Caroline Romano on New Single “The Hypothetical” & Being The Loudest Sort of Introvert

Raised on a diet of Taylor Swift and Shania Twain, pop punk powerhouse Caroline Romano, a self-proclaimed “loudest sort of introvert,” has had a whirlwind of a past few years. She first caught the attention of the public with her debut single, “Masterpiece,” in 2017, combining the iconic lyrical zingers of Taylor Swift with the dark anti-pop drawl of early Lorde. A year later, she achieved a Top 3 hit on Radio Disney’s chart with the commanding and ultra-magnetic single “Ready,” and later went on to work with one of the most in-demand producers in pop music when she teamed up with DJ R3HAB for a remix of her song “I Still Remember”—all at the tender age of 20.

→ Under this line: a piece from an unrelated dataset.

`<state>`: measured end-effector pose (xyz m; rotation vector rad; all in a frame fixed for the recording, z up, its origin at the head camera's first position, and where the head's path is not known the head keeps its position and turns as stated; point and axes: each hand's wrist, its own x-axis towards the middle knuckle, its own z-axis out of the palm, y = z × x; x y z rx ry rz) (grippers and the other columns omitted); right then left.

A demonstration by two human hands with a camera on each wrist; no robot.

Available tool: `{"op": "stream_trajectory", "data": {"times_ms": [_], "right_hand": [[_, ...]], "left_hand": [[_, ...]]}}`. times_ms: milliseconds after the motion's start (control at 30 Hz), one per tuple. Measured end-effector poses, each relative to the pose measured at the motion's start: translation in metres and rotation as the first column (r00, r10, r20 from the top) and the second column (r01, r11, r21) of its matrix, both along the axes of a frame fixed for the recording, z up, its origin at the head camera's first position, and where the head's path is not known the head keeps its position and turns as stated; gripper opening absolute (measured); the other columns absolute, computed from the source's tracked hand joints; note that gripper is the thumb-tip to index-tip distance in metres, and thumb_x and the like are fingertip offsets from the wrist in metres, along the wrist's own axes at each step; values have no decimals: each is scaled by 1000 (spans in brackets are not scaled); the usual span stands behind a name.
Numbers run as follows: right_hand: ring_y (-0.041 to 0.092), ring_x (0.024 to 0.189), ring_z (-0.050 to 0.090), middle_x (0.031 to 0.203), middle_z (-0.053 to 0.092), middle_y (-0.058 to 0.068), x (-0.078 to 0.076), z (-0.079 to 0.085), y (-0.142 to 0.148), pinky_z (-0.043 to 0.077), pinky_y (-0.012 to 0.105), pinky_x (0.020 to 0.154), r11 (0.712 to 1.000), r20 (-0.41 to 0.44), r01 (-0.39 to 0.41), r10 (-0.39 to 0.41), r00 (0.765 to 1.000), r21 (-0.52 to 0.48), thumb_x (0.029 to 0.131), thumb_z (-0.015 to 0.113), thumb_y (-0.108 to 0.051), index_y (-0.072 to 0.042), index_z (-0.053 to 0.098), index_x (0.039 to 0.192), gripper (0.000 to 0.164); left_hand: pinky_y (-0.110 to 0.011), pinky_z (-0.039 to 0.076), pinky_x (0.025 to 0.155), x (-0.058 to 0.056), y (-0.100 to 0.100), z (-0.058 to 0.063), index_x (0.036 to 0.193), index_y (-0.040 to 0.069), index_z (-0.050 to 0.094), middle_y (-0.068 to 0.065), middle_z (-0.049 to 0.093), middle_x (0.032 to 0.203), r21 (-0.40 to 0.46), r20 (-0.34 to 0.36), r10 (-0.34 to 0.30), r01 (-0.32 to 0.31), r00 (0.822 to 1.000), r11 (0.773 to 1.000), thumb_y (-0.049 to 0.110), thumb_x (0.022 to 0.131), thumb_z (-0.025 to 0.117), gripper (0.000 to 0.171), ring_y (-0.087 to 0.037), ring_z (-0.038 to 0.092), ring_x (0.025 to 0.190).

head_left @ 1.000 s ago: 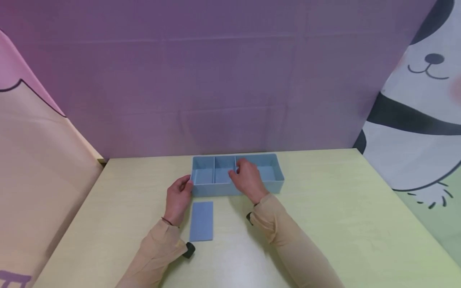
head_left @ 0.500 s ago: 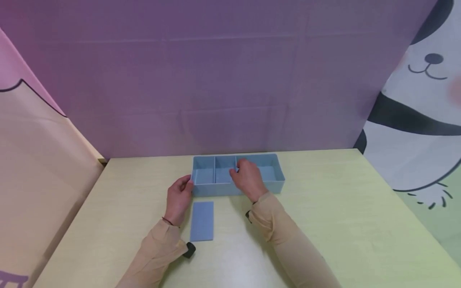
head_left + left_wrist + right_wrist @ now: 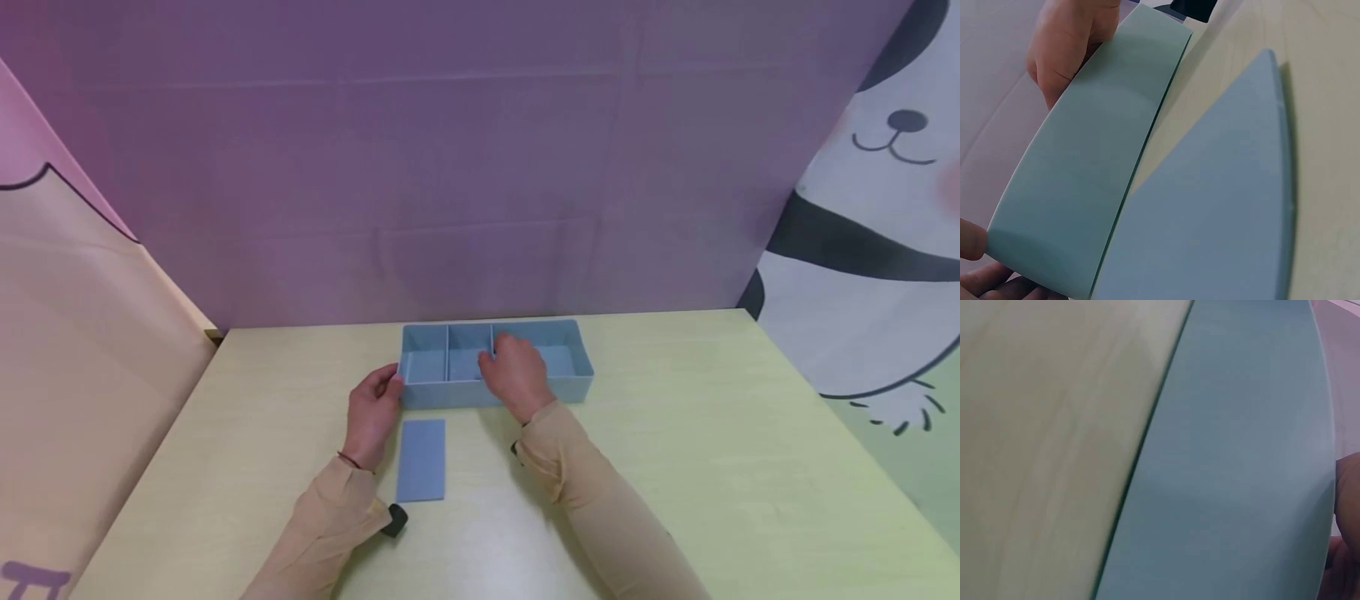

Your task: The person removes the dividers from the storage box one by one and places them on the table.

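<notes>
A light blue divided box [image 3: 450, 396] stands at the table's back edge, split into three compartments, the right one the longest. My left hand [image 3: 371, 421] holds the box's left end, thumb at the front corner and fingers along the end wall. My right hand [image 3: 516, 375] reaches over the front wall with curled fingers. Its thumb and forefinger pinch the divider [image 3: 492, 335] between the middle and right compartments, largely hidden by the hand. A flat blue rectangular panel [image 3: 421, 460] lies in front of the box. In the left wrist view the front wall [image 3: 1085, 156] spans between both hands.
The pale wooden table [image 3: 720, 450] extends to both sides and toward me. A purple cloth backdrop [image 3: 480, 192] rises right behind the box. Printed cloths, one with a panda [image 3: 877, 325], flank the table.
My right hand has shifted very slightly at the divider. The left hand, the box and the blue panel stay practically where they were.
</notes>
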<state>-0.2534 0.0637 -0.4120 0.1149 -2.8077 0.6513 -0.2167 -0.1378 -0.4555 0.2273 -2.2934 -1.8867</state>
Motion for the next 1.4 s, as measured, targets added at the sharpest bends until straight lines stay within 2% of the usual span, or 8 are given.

And while it may seem shocking to some that she’s already achieved this level of notoriety at such an early age, it’s only natural; Romano has done this her entire life. The Mississippi native first picked up a guitar at the age of nine and started playing at open mic nights in Nashville—the songwriting capital of the country—when she was just 13. One of her most recent singles, “PDA of the Mainstream,” has received critical praise for her witty, cerebral songwriting that captures youthful Gen Z angst with a distinct pop punk flair.

Today, Romano unleashes her latest single, “The Hypothetical,” a gritty tongue-in-cheek punk-pop banger where she ruminates on her innermost fantasies involving a romantic interest. “I wanted to capture that feeling of being so infatuated with a crush that it’s borderline a state of psychosis… even if it’s only in your head. It’s just hypothetical,” she said in the press release.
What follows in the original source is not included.